Dans cette perspective, le bourreau, sans être innocenté pour autant, trouve lui aussi une raison d’espérer : Dieu ne s’est-il pas servi de son ignorance, de son aveuglement, voire de sa haine meurtrière pour faire triompher sa miséricorde ? Et celle-ci n’est-elle pas destinée avant tout aux pécheurs comme lui ? C’est bien ce que Saint Pierre confirmera peu après la Pentecôte : « Vous avez fait mourir le Prince de la vie, mais c’est dans l’ignorance que vous avez agi.
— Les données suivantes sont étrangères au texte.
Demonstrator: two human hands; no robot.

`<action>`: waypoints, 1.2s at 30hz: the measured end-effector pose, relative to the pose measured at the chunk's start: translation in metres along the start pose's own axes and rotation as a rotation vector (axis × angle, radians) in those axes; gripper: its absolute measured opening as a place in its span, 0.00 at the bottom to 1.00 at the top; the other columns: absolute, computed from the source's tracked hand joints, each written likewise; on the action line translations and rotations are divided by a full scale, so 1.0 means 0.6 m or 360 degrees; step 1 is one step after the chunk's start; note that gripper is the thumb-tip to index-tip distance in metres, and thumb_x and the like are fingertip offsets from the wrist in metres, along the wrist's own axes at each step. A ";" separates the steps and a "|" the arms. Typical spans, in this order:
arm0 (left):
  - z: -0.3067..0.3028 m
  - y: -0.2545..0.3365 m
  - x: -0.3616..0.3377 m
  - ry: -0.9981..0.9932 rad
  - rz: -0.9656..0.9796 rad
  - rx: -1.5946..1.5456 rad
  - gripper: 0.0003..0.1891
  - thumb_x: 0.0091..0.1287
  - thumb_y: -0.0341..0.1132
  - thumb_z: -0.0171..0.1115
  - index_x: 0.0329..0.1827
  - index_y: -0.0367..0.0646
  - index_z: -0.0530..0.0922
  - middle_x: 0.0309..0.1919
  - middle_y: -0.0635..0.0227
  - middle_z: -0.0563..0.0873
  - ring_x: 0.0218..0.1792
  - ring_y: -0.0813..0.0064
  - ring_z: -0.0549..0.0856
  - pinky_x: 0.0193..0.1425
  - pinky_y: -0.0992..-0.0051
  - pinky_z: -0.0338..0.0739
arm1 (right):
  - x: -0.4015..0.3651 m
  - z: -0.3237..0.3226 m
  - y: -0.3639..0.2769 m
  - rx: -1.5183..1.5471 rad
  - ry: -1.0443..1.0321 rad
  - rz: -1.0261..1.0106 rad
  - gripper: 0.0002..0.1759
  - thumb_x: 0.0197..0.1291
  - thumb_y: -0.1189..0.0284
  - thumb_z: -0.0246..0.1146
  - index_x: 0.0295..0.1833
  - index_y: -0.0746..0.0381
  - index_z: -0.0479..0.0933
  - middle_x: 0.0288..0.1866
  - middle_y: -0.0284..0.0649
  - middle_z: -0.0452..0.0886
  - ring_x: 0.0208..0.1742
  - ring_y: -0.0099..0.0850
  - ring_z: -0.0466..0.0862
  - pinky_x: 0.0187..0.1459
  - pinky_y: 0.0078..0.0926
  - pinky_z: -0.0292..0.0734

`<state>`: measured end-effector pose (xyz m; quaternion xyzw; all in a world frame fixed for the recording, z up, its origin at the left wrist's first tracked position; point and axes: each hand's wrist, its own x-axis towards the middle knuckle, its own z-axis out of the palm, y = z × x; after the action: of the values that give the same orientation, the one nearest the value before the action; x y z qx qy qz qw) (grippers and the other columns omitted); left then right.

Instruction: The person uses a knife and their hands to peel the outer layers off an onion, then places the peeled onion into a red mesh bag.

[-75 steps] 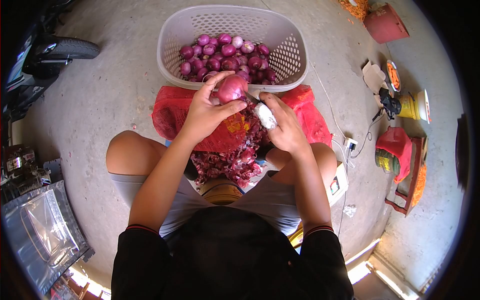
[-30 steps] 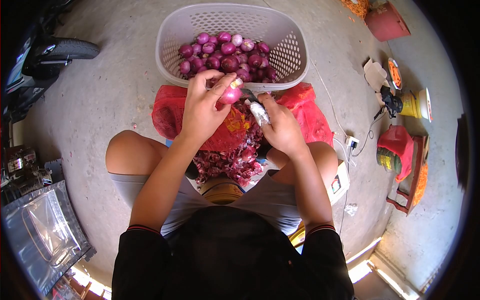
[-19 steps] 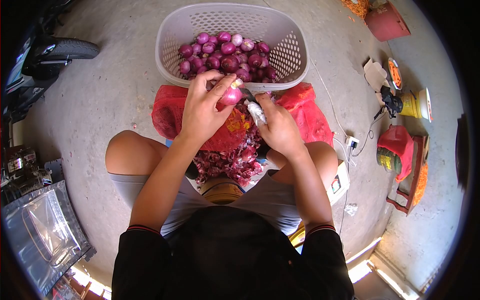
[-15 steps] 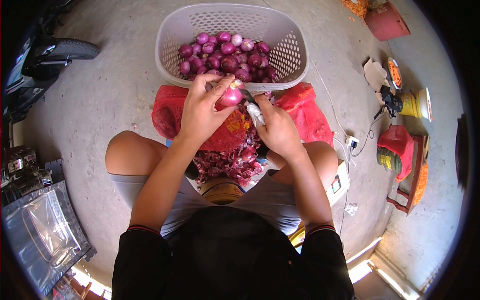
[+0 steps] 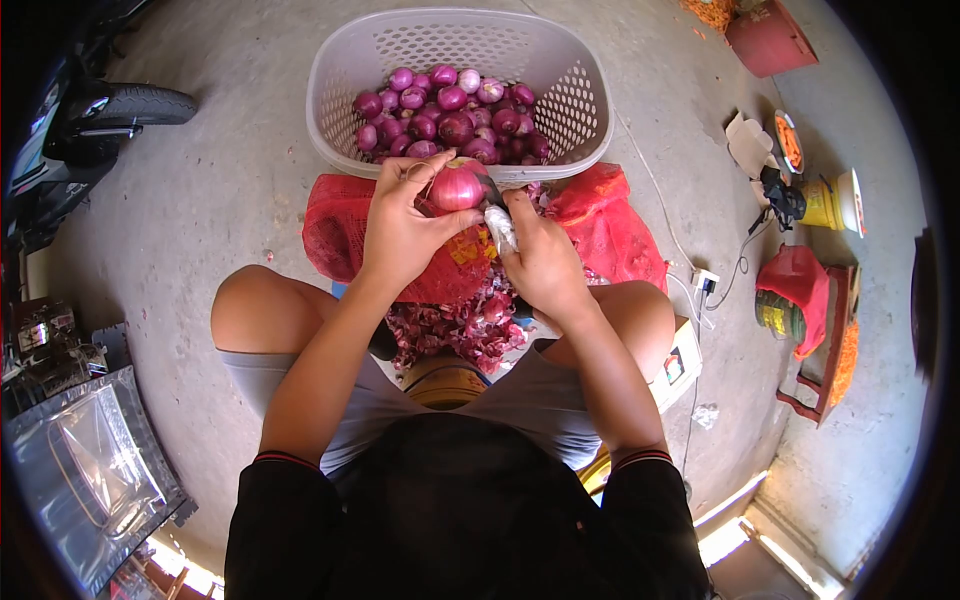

Dieu lui avait d’avance annoncé par la bouche de tous les prophètes que son Messie souffrirait et c’est ce qui s’est accompli. Convertissez-vous donc et revenez à Dieu, afin que vos péchés soient effacés » (Ac 3, 15-19).

« Seigneur, plonge-nous dans l’Esprit de feu qui embrasait Elie et le Baptiste, pour que, renouvelés dans notre ardeur, “notre parole brûle comme une torche” lorsque nous proclamons le message de grâce. Car voici venu le temps béni de la patience et de la miséricorde, où “le cœur du Père se penche vers ses fils pour rétablir les tribus de Jacob”. Bientôt, oui très bientôt, « la splendeur de la gloire du Dieu tout-puissant se lèvera en nos cœurs, et l’avènement de son Fils unique, dissipant les dernières ombres de la nuit, fera voir au grand jour que nous sommes fils de la lumière » (Or. ouv.).